Frequently Asked Questions

How does Lazydocker compare to Docker Desktop?+

Docker Desktop is a full GUI application with Kubernetes support, Docker Hub integration, and extensions. Lazydocker is a lightweight terminal UI focused on container management. Use Docker Desktop for visual management with broad features. Use Lazydocker when you want to stay in the terminal or on a remote server without a GUI.

Does Lazydocker support Docker Compose?+

Yes. Lazydocker auto-detects Docker Compose projects and groups containers by service name. You see which services are running, view their logs, and manage them individually or as a group. It reads docker-compose.yml from the current or parent directory.

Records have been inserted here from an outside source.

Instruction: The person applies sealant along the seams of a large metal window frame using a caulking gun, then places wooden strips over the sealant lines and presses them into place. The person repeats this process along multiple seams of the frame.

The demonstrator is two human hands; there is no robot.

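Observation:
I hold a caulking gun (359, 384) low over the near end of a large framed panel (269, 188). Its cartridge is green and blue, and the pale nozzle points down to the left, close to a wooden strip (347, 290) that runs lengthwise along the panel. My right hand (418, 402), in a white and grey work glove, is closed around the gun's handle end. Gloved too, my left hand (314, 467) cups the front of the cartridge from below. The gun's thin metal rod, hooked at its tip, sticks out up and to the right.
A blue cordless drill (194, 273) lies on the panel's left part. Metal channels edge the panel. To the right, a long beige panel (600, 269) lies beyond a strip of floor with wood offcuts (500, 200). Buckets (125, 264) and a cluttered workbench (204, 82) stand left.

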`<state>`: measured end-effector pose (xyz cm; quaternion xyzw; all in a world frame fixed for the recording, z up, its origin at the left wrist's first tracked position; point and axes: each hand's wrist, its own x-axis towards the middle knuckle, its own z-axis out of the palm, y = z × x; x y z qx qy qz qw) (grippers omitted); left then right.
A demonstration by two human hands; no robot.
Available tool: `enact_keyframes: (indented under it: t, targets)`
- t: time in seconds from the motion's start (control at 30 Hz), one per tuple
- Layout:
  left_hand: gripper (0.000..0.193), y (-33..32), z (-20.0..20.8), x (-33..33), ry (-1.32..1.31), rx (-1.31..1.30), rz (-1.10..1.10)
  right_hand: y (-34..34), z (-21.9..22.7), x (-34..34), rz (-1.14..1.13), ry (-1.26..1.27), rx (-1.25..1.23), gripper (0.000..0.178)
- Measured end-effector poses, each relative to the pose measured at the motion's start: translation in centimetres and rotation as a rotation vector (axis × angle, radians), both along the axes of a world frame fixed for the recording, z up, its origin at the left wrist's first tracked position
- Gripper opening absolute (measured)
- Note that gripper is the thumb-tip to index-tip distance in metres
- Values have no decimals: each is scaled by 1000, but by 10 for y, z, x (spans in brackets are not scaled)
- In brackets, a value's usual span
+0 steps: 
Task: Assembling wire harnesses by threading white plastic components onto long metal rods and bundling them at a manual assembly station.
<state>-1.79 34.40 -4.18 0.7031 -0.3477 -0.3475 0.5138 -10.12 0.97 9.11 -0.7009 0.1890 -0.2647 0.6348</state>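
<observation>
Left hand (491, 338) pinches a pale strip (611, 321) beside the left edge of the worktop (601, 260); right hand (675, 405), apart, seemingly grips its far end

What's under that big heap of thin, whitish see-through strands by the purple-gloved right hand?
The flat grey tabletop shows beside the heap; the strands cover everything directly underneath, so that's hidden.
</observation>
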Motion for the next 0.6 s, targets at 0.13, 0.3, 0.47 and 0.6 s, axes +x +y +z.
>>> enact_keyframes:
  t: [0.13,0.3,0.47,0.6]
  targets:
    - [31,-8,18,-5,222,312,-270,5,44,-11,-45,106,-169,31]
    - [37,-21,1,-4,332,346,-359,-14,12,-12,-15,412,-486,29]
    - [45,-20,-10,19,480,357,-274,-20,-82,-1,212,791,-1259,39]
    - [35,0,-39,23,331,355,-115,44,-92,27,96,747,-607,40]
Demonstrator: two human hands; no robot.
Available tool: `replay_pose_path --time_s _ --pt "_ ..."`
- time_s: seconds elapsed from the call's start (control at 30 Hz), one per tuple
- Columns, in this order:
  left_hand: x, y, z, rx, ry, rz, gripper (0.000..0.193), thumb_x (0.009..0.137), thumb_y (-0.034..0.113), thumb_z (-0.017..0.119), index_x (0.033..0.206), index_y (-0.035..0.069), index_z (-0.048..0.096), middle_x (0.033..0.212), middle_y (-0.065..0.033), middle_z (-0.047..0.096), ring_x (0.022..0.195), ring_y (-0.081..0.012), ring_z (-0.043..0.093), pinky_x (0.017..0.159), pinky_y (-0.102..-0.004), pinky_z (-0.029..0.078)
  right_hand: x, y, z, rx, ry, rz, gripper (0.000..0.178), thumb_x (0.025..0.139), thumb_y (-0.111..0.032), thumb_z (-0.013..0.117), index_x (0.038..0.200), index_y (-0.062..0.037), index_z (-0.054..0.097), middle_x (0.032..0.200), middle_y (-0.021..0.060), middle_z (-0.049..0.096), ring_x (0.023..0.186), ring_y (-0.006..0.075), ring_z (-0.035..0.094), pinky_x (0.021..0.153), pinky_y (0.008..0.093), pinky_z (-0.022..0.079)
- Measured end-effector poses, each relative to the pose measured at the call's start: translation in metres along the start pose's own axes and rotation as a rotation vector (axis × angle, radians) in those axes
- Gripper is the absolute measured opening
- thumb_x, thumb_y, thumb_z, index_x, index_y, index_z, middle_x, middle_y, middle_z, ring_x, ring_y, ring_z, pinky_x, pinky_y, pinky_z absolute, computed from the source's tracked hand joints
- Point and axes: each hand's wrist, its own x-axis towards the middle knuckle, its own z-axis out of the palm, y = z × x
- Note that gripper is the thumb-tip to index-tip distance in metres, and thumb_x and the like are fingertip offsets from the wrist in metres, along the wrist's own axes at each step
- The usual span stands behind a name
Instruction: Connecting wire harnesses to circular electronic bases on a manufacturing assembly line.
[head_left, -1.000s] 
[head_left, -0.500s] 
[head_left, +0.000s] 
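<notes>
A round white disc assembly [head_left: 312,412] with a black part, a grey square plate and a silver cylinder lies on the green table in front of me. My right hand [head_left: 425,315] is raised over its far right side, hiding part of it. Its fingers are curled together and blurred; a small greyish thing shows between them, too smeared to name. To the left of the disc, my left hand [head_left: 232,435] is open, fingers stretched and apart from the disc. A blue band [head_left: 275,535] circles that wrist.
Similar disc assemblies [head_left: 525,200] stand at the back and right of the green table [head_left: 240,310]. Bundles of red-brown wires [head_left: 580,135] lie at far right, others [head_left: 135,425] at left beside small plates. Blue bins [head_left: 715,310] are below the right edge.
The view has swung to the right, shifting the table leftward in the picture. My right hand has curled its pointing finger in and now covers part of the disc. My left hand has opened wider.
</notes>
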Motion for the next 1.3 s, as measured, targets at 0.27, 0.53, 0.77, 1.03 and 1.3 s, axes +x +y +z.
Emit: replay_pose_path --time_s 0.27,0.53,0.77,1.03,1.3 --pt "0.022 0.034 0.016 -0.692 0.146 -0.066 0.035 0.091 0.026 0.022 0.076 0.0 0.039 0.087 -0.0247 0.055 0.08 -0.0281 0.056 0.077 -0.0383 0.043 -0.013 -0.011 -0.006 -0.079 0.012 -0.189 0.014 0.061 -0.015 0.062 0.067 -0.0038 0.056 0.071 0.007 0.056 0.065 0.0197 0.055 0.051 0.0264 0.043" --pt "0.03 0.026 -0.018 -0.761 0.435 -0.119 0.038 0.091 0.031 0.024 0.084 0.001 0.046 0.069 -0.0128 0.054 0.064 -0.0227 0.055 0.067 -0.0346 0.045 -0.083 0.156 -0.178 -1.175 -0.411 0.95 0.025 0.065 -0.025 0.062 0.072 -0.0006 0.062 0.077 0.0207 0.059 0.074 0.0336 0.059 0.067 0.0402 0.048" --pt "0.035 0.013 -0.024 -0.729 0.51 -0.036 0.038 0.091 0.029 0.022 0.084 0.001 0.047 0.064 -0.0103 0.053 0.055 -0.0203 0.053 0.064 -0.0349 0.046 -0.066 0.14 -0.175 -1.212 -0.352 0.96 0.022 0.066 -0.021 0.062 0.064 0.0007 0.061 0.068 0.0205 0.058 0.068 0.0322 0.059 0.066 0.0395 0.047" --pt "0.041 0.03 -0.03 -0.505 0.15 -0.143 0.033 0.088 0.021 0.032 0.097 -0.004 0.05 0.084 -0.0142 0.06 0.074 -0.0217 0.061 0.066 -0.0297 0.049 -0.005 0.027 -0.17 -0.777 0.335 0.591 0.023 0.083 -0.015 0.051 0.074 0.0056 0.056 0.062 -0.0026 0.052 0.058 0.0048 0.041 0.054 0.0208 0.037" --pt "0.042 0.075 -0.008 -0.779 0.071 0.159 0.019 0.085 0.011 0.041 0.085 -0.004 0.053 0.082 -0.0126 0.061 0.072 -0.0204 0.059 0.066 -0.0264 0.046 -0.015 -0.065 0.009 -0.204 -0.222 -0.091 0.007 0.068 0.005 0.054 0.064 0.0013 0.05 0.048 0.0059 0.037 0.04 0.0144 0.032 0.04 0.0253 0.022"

Can I use Lazydocker on a remote server?+

Yes. SSH into the server and run lazydocker. Since it is a terminal application, it works over any SSH connection. This is one of its advantages over Docker Desktop, which requires a local GUI environment.

Does Lazydocker support custom configurations?+

Yes. Lazydocker supports a configuration file where you can customize key bindings, set the default log tail length, configure the stats refresh rate, and add custom commands to the container menu. The config file is located at ~/.config/lazydocker/config.yml.

Is Lazydocker resource-intensive?+

No. Lazydocker uses minimal CPU and memory. It queries the Docker API for container information and renders it in the terminal. The resource overhead is negligible compared to the Docker containers themselves.